Aktivitas tersebut menjadi sumber penghasilan tambahan, khususnya bagi pemilik lahan yang dijadikan area parkir sementara serta sejumlah pedagang lokal yang turut membuka lapak.
Keramaian pengunjung yang memadati lokasi setiap malam menciptakan perputaran ekonomi yang cukup signifikan. Lahan kosong milik warga yang sebelumnya tidak dimanfaatkan kini berubah fungsi menjadi kantong parkir dadakan, menghasilkan pemasukan harian yang cukup menjanjikan.
Salah satu pemuda pengelola parkir di lahan milik keluarganya menyebutkan bahwa pendapatan yang diperoleh rata-rata mencapai Rp500.000 per malam. Nilai tersebut dinilai cukup besar bagi sektor informal dan sangat membantu kebutuhan sehari-hari.
“Kurang lebih lima ratus ribu rupiah per malam. Alhamdulillah, ini sangat membantu, apalagi di bulan Ramadhan,” tuturnya, dikutip dari Duasisi.
Secara ekonomi, kondisi ini menunjukkan bagaimana aset lokal yang sebelumnya pasif dapat dioptimalkan menjadi sumber pendapatan sementara. Adaptasi masyarakat dalam memanfaatkan momentum keramaian publik menjadi contoh nyata respons ekonomi berbasis peluang.
Tak hanya sektor parkir, dampak positif juga dirasakan pedagang kecil di sekitar lokasi. Sejumlah warga memanfaatkan tingginya mobilitas pengunjung dengan menjual aneka makanan dan jajanan.

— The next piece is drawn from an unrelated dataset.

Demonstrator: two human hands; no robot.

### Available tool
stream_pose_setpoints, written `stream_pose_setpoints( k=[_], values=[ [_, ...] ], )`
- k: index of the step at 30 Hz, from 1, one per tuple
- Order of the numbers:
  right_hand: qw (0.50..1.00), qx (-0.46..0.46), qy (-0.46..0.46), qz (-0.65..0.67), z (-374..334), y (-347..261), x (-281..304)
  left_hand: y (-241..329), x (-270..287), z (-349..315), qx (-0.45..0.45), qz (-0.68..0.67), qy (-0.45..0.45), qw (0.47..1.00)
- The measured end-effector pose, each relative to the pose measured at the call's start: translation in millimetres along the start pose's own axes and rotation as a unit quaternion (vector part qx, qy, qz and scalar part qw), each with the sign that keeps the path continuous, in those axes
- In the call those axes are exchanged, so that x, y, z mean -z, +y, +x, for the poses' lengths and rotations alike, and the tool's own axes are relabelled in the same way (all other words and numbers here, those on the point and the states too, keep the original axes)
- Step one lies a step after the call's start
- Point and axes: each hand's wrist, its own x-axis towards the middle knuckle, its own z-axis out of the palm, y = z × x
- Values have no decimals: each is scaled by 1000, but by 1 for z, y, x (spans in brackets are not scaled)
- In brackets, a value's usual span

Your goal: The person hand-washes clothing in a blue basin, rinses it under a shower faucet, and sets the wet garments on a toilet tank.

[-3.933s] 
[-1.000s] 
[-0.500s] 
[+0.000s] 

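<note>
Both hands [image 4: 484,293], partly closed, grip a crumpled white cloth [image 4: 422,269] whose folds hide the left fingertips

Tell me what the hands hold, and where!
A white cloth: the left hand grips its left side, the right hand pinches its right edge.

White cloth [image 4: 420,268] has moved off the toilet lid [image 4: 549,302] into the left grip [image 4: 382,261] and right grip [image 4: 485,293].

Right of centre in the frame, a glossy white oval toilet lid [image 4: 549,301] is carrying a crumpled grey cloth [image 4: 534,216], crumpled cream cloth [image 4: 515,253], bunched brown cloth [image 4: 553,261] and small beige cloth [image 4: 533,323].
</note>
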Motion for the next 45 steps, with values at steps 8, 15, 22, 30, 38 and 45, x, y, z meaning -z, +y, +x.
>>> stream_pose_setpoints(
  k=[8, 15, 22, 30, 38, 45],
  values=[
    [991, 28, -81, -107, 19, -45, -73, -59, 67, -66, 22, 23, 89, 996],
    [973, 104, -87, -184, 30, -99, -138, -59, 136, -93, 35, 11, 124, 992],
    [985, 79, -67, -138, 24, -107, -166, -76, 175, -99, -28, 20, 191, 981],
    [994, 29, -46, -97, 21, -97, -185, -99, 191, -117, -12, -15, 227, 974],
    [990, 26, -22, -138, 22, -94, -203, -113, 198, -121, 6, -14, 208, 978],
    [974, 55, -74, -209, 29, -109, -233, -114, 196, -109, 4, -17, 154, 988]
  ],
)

Lian, pedagang lemper di area pasar malam, mengaku bersyukur atas tambahan penghasilan yang diperolehnya.
“Alhamdulillah ada tambahan pemasukan. Ramadhan kali ini terasa lebih ringan karena ada pendapatan setiap malam,” ungkapnya.
Secara keseluruhan, pasar malam GGC berperan sebagai pemicu ekonomi lokal dengan dampak langsung terhadap masyarakat. Perputaran uang terjadi cepat dan menyentuh kalangan bawah tanpa proses distribusi yang rumit.
Aktivitas utama pasar malam turut mendorong tumbuhnya usaha-usaha pendukung seperti jasa parkir dan perdagangan skala kecil.
Dengan demikian, pasar malam GGC di Terminal Marisa bukan hanya menjadi sarana hiburan masyarakat, tetapi juga menjadi penggerak ekonomi berbasis komunitas yang memberikan manfaat langsung bagi tukang parkir dan sebagian pedagang lokal di Kabupaten Pohuwato.